:: THE DATA ::
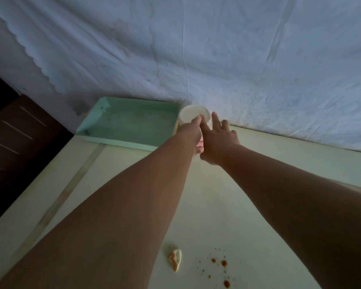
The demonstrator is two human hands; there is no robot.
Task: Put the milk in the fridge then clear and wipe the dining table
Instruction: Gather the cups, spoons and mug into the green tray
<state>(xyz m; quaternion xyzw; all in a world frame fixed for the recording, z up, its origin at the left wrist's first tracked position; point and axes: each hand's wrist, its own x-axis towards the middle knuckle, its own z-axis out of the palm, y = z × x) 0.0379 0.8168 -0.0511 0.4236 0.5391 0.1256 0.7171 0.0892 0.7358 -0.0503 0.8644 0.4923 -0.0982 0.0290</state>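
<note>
Two bare forearms come into view from the lower edge, with no sleeve visible on either. The left hand [193, 130] is mostly hidden behind its own wrist, with only a fingertip and part of the palm showing. The right hand [219, 140] shows its back and knuckles, fingers slender, nails short and unpainted. Both wrists and the visible fingers are bare.

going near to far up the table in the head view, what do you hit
Reddish sauce drops and a food scrap nearest, then bare table, then the left hand and right hand at the white cup, with the green tray beside it, then the white cloth.
</note>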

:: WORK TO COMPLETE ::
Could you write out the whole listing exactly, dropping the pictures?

:: ANSWER SECTION ::
The demonstrator is two human hands; there is no robot.
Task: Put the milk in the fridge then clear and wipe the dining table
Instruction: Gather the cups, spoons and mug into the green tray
<state>(xyz m; quaternion xyzw; all in a world frame fixed for the recording, z up, its origin at the left wrist's first tracked position; point and axes: each hand's wrist, its own x-axis towards the middle knuckle, its own z-axis out of the palm, y = z × x) 0.0379 0.8168 -0.0511 0.4236 0.5391 0.1256 0.7171 0.0892 0.7358 -0.0503 0.8644 0.4923 -0.0982 0.0290</state>
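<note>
Two bare forearms come into view from the lower edge, with no sleeve visible on either. The left hand [193, 130] is mostly hidden behind its own wrist, with only a fingertip and part of the palm showing. The right hand [219, 140] shows its back and knuckles, fingers slender, nails short and unpainted. Both wrists and the visible fingers are bare.

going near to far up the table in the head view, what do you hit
Reddish sauce drops and a food scrap nearest, then bare table, then the left hand and right hand at the white cup, with the green tray beside it, then the white cloth.
</note>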

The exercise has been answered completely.